Part 2 of the bill amends the Racing Act by delegating the responsibility for rounding dividends to the New Zealand Racing Board. The board will be required to make betting rules that specify the denomination to which dividends must be rounded and paid out. The committee has not recommended any changes to the amendments proposed to that Act.
It remains for me to thank the members of the Finance and Expenditure Committee for their hard work in considering this bill. I commend the bill to the House.
JOHN KEY (National—Helensville)
: I rise on behalf of the National Party to support the Reserve Bank of New Zealand Amendment Bill. I will start by saying that there is an interesting dynamic to this bill, which is that the bill does not go as far as the Australian Treasurer, Peter Costello, wanted it to go. He wanted to have a single banking regulator, in the form of a kind of Australasian version of the Australian Prudential Regulation Authority, that would have overseen the banking activities of Australia and New Zealand. One can understand why Peter Costello would want that, because 85 percent of the banks that operate here in New Zealand have an Australian parent. They would have enjoyed that situation, and it was an issue to be considered.

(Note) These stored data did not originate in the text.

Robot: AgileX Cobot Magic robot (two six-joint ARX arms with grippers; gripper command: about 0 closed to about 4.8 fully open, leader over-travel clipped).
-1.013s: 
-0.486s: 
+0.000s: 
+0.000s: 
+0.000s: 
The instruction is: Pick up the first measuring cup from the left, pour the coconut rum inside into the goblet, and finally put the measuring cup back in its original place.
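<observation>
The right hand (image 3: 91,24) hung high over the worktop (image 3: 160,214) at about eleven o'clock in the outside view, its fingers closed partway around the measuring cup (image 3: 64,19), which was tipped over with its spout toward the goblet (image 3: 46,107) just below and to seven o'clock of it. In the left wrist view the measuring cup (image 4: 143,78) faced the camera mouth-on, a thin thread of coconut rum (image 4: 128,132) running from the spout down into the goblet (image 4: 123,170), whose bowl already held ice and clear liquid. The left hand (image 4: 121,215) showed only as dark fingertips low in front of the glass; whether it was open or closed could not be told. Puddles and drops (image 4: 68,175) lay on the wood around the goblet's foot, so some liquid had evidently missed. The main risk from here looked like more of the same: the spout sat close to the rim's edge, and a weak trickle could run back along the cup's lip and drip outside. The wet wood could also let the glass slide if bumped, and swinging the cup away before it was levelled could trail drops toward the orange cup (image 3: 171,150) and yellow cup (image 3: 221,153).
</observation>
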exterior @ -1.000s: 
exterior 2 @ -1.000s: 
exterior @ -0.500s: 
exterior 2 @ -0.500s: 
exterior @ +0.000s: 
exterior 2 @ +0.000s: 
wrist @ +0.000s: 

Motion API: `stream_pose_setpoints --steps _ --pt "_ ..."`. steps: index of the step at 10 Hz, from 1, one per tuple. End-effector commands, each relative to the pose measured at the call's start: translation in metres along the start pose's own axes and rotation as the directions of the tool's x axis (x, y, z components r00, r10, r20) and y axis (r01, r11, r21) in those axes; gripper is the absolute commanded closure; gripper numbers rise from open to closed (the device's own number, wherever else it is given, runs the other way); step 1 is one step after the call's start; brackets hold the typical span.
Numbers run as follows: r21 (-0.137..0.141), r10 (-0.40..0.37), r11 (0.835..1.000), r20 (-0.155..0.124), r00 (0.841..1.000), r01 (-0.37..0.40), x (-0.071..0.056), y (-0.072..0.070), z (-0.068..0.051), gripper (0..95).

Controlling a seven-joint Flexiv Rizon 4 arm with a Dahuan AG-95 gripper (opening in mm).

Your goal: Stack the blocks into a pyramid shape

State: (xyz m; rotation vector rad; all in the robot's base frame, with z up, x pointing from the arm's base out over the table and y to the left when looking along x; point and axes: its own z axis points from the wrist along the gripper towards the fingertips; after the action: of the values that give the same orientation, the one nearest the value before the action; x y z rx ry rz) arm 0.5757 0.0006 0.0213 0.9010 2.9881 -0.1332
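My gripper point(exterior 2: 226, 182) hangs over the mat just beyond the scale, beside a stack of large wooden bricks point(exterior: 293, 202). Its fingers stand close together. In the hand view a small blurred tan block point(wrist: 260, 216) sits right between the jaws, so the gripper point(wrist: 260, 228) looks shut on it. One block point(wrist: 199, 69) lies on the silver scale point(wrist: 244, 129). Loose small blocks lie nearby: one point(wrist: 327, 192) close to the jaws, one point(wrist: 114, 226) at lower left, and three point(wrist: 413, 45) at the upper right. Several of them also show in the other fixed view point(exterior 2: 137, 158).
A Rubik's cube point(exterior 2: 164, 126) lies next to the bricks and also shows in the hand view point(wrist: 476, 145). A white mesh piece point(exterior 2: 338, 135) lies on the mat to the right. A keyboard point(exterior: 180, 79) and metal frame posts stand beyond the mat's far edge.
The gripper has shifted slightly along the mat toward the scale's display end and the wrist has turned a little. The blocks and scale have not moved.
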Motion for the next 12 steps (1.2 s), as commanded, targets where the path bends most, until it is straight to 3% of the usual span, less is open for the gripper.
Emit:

I say there is an interesting element to that because Michael Cullen believed in that model. He privately supported a single banking regulator in the form of a New Zealand and Australian prudential regulatory authority, and he was very happy to make those comments known to those who should know them. An interesting person to whom he made those comments known was none other than the Australian Treasurer, Peter Costello himself. So Peter Costello, for quite a period of time, believed that his New Zealand counterpart, Michael Cullen, was indeed an honourable member and would honour what he was telling him in the private little soirées they had as they met on each side of the Tasman, as they do on a yearly basis.
Interestingly enough though, Michael Cullen, who has proven that he has been unable to get support for much of what he does, including the carbon tax, his own agenda of not wanting to have tax cuts—I could continue to list them, but it would take up the entire 10 minutes I am allocated for my speech—could not get support in New Zealand for a single banking regulator. FinSec made some pretty strong claims, as did a number of other people. So he had an interesting dilemma, if one likes. On the one hand, over a nice bottle of Australian Penfolds red, he promised Peter Costello—
Dr the Hon Lockwood Smith: Was it Penfolds Grange?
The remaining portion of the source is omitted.